Is FPGA power supply design suitable for concurrent engineering?

　　Can concurrent engineering (CE) techniques provide a development team using FPGA devices in their projects with a way to quickly and easily find and achieve the most effective balance between processing performance, bill of materials (BOM) cost, and efficiency for the current design? Understanding how concurrent engineering affects a team's design work and how it affects the development team's ability to address the power requirements of the FPGA and the rest of the system from the beginning of the project can help answer this question (refer to the subtitle "Concurrent Engineering").
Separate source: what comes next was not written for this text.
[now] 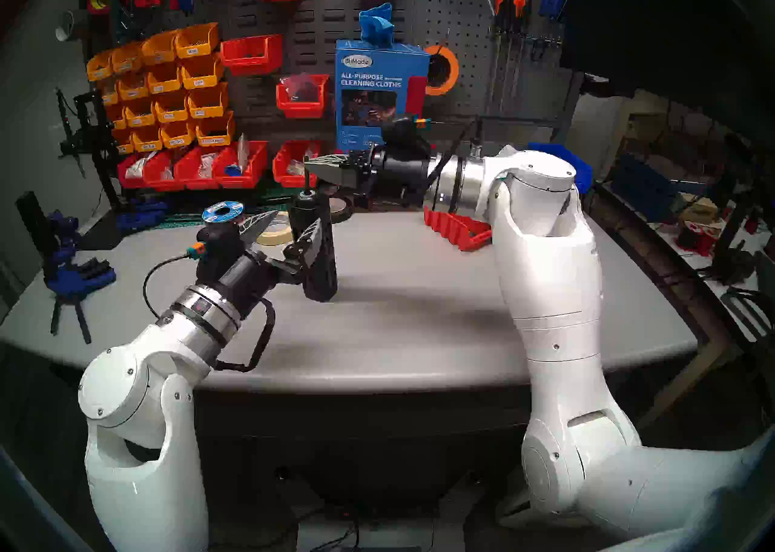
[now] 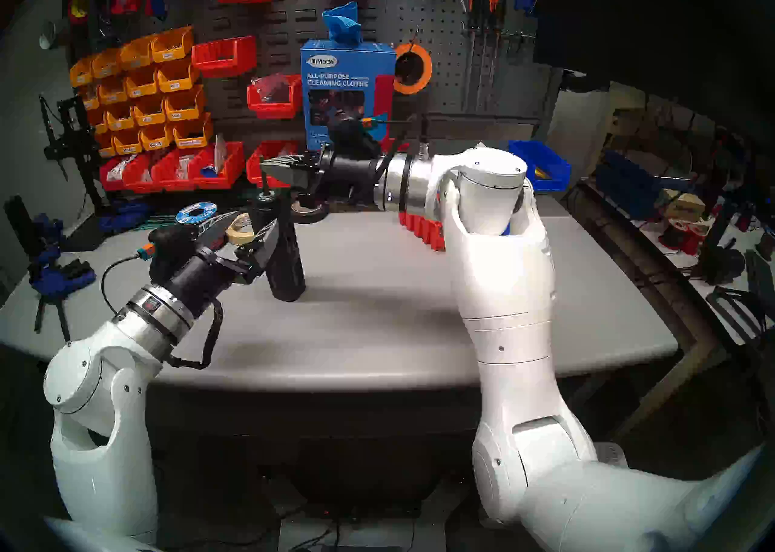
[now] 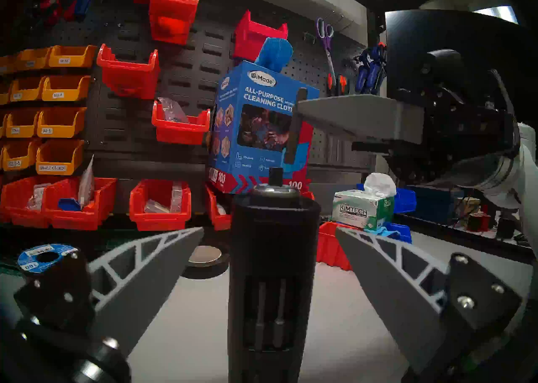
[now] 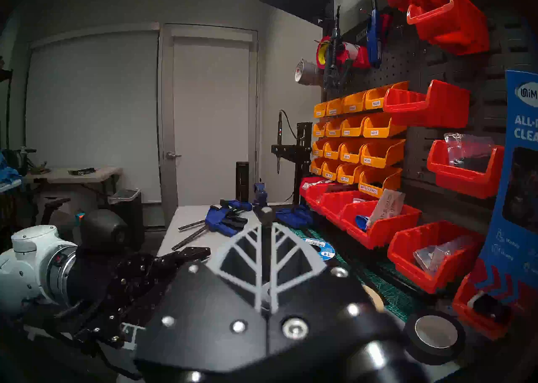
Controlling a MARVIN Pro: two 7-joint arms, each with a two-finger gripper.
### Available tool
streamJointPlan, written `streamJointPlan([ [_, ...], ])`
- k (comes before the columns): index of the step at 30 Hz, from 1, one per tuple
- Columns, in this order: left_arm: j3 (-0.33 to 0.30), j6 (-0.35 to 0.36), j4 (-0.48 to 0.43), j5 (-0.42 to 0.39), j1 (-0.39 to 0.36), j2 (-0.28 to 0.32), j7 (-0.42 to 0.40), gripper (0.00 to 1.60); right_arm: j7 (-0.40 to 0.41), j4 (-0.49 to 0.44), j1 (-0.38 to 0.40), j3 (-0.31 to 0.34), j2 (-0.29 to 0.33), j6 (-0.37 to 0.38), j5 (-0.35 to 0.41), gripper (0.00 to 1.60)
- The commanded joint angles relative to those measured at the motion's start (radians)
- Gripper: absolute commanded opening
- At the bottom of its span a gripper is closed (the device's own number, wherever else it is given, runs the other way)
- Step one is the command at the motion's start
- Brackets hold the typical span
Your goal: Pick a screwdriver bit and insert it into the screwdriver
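Starting on your left: the left end effector [image 1: 289, 236] sits at about 9 o'clock of the table [image 1: 419, 312], spread wide, one finger on either side of the screwdriver [image 1: 316, 245]. In the left wrist view there's clear daylight between each finger [image 3: 151, 271] and the black barrel, so you're flanking it, not gripping it. From the head views the nearer finger overlaps the barrel and you can't tell if it's touching.

The screwdriver stands upright on the table a bit left of center, roughly 10 o'clock from the middle, slots facing the left wrist camera with silvery rods showing inside. Its silver-ringed socket [image 3: 275, 191] points straight up.

Just behind it, at around 11 o'clock, you've got a tan tape roll [image 1: 274, 230] and a blue-labelled spool [image 1: 222, 212].

Coming in from 3 o'clock, the right end effector [image 1: 312, 166] reaches across horizontally, fingers pinched narrow on the screwdriver bit [image 3: 294, 126]. The bit hangs vertical, its lower tip just above the socket and slightly to the right of it in the left wrist view, not in yet.

Farther right, at about 2 o'clock, there's a red tray [image 1: 457, 226] on the table, partly hidden by your right arm.
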Motion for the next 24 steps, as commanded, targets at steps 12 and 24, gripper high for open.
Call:
streamJointPlan([
  [12, 0.032, 0.026, -0.003, 0.032, -0.077, 0.018, 0.039, 1.60, 0.004, -0.037, 0.017, 0.000, 0.003, 0.009, 0.009, 0.00],
  [24, 0.070, 0.049, -0.024, 0.070, -0.077, -0.002, 0.094, 1.60, 0.002, -0.030, 0.018, 0.003, 0.004, 0.003, 0.014, 0.00],
])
　　Concurrent engineering is a mechanism that helps design teams more quickly discover and resolve assumption disconnects between the various disciplines that work together to produce the final design. It is essentially impossible for any development team to get all the requirements of a complex system completely correct at the beginning of the design - so it is more efficient to discover, judge and abandon disconnects in assumptions and design decisions as early as possible, and replace them with conditions and decisions that can guide the project closer to the ideal result at the lowest possible cost.

　　Are the complexity and potential consequences of FPGA power system design sufficient to justify a concurrent engineering approach in late design stages and worst-case scenarios? To answer this question, we need to understand: What are the sources of design complexity and uncertainty facing FPGA power system designers, and how do these sources affect the trade-off decisions they must make when designing a power supply?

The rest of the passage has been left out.